◆ WORK ORDER
Every line below should be duplicated exactly.

### GIVEN DATA

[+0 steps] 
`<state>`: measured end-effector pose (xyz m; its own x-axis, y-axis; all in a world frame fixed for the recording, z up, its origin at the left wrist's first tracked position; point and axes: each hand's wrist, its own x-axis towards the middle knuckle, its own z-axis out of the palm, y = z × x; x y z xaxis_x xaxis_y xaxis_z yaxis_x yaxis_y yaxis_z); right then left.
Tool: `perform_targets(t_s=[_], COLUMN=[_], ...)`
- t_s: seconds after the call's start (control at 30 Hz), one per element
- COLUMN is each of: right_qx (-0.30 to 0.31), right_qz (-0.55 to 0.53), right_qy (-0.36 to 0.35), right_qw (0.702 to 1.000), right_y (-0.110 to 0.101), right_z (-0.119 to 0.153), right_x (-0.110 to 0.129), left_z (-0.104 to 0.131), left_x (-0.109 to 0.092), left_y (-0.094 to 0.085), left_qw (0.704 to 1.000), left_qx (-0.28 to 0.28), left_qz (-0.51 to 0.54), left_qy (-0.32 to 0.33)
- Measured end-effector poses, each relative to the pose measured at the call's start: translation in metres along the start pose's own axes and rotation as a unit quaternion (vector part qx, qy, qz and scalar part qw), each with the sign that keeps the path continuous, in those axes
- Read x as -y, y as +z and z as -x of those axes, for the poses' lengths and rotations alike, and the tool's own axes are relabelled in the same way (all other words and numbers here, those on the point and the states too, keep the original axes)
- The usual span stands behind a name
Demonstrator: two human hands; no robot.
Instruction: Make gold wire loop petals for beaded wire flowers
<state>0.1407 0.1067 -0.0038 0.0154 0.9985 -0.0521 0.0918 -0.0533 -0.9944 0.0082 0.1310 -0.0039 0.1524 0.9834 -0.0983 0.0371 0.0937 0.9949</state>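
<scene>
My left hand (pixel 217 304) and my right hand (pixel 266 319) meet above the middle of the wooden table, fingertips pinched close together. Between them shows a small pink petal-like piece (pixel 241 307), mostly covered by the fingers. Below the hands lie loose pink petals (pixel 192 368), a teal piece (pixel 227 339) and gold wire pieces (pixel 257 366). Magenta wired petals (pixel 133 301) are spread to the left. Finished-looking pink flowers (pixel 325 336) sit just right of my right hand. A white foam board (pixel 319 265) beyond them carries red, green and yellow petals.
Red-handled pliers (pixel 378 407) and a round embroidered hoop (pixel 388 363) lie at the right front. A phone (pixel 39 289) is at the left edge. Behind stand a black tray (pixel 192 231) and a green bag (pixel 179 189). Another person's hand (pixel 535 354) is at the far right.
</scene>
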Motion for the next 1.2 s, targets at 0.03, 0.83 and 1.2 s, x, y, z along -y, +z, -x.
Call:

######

◆ SOLUTION TO THE EXERCISE
[+0 steps] 
`<state>`: measured end-effector pose (xyz m; its own x-axis, y-axis; all in a world frame fixed for the recording, z up, its origin at the left wrist's first tracked position; point and axes: each hand's wrist, its own x-axis towards the middle knuckle, its own z-axis out of the palm, y = z × x; x y z xaxis_x xaxis_y xaxis_z yaxis_x yaxis_y yaxis_z); right then left.
Tool: `perform_targets(t_s=[_], COLUMN=[_], ...)`
- t_s: seconds after the call's start (control at 30 Hz), one per element
- COLUMN is each of: right_qx (-0.30 to 0.31), right_qz (-0.55 to 0.53), right_qy (-0.36 to 0.35), right_qw (0.702 to 1.000), right_y (-0.110 to 0.101), right_z (-0.119 to 0.153), right_x (-0.110 to 0.129), left_z (-0.104 to 0.131), left_x (-0.109 to 0.092), left_y (-0.094 to 0.085), left_qw (0.704 to 1.000), left_qx (-0.28 to 0.28), left_qz (-0.51 to 0.54), left_qy (-0.32 to 0.33)
- Measured end-effector poses, each relative to the pose measured at the call's start: translation in metres along the start pose's own axes and rotation as a unit quaternion (vector part qx, qy, qz and scalar part qw), each with the sign that keeps the path continuous, in those axes
- Read x as -y, y as +z and z as -x of those axes, for the poses' lengths and rotations alike, and the tool's own axes are relabelled in the same way (all other words and numbers here, those on the point and the states too, keep the original axes)
- The usual span stands behind a name
Demonstrator: two human hands; no robot.
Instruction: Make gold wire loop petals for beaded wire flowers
<state>0.1407 0.1067 -0.0038 0.0154 0.9985 -0.0521 0.0918 -0.0533 -0.9944 0.0082 0.1310 -0.0039 0.1524 0.9834 -0.0983 0.0371 0.0937 0.9949</state>
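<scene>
My left hand (pixel 217 304) and my right hand (pixel 266 319) meet above the middle of the wooden table, fingertips pinched close together. Between them shows a small pink petal-like piece (pixel 241 307), mostly covered by the fingers. Below the hands lie loose pink petals (pixel 192 368), a teal piece (pixel 227 339) and gold wire pieces (pixel 257 366). Magenta wired petals (pixel 133 301) are spread to the left. Finished-looking pink flowers (pixel 325 336) sit just right of my right hand. A white foam board (pixel 319 265) beyond them carries red, green and yellow petals.
Red-handled pliers (pixel 378 407) and a round embroidered hoop (pixel 388 363) lie at the right front. A phone (pixel 39 289) is at the left edge. Behind stand a black tray (pixel 192 231) and a green bag (pixel 179 189). Another person's hand (pixel 535 354) is at the far right.
</scene>
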Motion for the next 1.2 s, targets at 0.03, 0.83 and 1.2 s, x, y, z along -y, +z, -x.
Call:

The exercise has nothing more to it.